>>>>>

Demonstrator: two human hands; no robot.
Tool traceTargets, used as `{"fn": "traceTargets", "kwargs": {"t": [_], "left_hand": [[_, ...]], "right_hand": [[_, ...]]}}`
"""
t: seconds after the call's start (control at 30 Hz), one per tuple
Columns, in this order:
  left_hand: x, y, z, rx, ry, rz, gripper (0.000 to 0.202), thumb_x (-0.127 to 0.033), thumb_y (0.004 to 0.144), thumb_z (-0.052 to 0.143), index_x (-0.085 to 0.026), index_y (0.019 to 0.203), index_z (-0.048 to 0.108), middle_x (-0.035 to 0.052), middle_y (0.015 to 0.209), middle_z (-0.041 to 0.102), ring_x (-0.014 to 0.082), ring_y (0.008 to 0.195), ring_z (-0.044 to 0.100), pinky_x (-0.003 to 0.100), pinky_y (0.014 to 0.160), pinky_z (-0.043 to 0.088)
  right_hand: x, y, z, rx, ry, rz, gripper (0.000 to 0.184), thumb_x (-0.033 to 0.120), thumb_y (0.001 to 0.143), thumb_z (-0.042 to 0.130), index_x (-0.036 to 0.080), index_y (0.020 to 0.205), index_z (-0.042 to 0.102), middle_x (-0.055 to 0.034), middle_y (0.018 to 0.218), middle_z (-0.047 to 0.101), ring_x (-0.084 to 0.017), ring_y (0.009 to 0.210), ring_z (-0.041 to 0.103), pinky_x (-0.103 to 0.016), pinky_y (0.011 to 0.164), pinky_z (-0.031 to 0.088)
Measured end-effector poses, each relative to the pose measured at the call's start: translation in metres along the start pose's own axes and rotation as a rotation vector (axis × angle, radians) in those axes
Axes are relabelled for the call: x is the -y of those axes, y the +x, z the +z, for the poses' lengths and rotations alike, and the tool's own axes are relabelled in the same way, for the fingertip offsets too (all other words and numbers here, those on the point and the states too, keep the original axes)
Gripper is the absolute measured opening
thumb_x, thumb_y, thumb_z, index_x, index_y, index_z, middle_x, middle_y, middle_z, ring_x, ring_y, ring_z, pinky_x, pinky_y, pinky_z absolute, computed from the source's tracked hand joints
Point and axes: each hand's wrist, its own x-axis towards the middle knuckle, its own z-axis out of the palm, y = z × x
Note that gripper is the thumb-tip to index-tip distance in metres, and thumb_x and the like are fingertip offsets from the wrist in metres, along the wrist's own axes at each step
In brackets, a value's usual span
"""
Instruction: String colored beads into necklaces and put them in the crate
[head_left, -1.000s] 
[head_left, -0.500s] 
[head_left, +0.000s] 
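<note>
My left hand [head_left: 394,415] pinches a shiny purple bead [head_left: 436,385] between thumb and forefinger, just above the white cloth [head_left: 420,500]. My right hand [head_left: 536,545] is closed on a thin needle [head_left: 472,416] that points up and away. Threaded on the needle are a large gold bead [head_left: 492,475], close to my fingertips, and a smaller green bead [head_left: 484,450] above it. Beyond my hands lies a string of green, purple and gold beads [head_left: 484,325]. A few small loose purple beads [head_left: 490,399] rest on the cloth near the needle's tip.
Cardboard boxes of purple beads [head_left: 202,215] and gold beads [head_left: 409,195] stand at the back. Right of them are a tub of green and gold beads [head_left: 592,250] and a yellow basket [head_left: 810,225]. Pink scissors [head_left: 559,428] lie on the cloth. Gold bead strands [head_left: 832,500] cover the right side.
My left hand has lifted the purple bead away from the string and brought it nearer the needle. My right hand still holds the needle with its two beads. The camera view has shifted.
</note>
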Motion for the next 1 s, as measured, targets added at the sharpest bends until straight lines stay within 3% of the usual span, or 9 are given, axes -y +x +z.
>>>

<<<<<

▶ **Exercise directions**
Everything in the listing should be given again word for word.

▶ **Exercise answer**
Demonstrator: two human hands; no robot.
Tool traceTargets, used as `{"fn": "traceTargets", "kwargs": {"t": [_], "left_hand": [[_, ...]], "right_hand": [[_, ...]]}}`
"""
t: seconds after the call's start (control at 30 Hz), one per tuple
Columns, in this order:
  left_hand: x, y, z, rx, ry, rz, gripper (0.000 to 0.202), thumb_x (-0.127 to 0.033), thumb_y (0.004 to 0.144), thumb_z (-0.052 to 0.143), index_x (-0.085 to 0.026), index_y (0.019 to 0.203), index_z (-0.048 to 0.108), middle_x (-0.035 to 0.052), middle_y (0.015 to 0.209), middle_z (-0.041 to 0.102), ring_x (-0.014 to 0.082), ring_y (0.008 to 0.195), ring_z (-0.044 to 0.100), pinky_x (-0.003 to 0.100), pinky_y (0.014 to 0.160), pinky_z (-0.043 to 0.088)
  right_hand: x, y, z, rx, ry, rz, gripper (0.000 to 0.184), thumb_x (-0.033 to 0.120), thumb_y (0.001 to 0.143), thumb_z (-0.042 to 0.130), index_x (-0.036 to 0.080), index_y (0.020 to 0.205), index_z (-0.042 to 0.102), middle_x (-0.055 to 0.034), middle_y (0.018 to 0.218), middle_z (-0.047 to 0.101), ring_x (-0.084 to 0.017), ring_y (0.009 to 0.210), ring_z (-0.041 to 0.103), pinky_x (-0.103 to 0.016), pinky_y (0.011 to 0.164), pinky_z (-0.031 to 0.088)
Measured end-effector poses, each relative to the pose measured at the call's start: translation in metres along the start pose's own axes and rotation as a rotation vector (axis × angle, radians) in those axes
Axes are relabelled for the call: x is the -y of those axes, y the +x, z the +z, for the poses' lengths and rotations alike, and the tool's own axes are relabelled in the same way, for the fingertip offsets too (all other words and numbers here, those on the point and the states too, keep the original axes)
Gripper is the absolute measured opening
thumb_x, thumb_y, thumb_z, index_x, index_y, index_z, middle_x, middle_y, middle_z, ring_x, ring_y, ring_z, pinky_x, pinky_y, pinky_z absolute, computed from the source's tracked hand joints
Point and axes: each hand's wrist, its own x-axis towards the middle knuckle, its own z-axis out of the palm, y = z × x
Note that gripper is the thumb-tip to index-tip distance in metres, and thumb_x and the like are fingertip offsets from the wrist in metres, along the wrist's own axes at each step
In brackets, a value's usual span
"""
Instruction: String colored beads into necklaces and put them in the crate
[head_left, -1.000s] 
[head_left, -0.500s] 
[head_left, +0.000s] 
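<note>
My left hand [head_left: 394,415] pinches a shiny purple bead [head_left: 436,385] between thumb and forefinger, just above the white cloth [head_left: 420,500]. My right hand [head_left: 536,545] is closed on a thin needle [head_left: 472,416] that points up and away. Threaded on the needle are a large gold bead [head_left: 492,475], close to my fingertips, and a smaller green bead [head_left: 484,450] above it. Beyond my hands lies a string of green, purple and gold beads [head_left: 484,325]. A few small loose purple beads [head_left: 490,399] rest on the cloth near the needle's tip.
Cardboard boxes of purple beads [head_left: 202,215] and gold beads [head_left: 409,195] stand at the back. Right of them are a tub of green and gold beads [head_left: 592,250] and a yellow basket [head_left: 810,225]. Pink scissors [head_left: 559,428] lie on the cloth. Gold bead strands [head_left: 832,500] cover the right side.
My left hand has lifted the purple bead away from the string and brought it nearer the needle. My right hand still holds the needle with its two beads. The camera view has shifted.
</note>
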Motion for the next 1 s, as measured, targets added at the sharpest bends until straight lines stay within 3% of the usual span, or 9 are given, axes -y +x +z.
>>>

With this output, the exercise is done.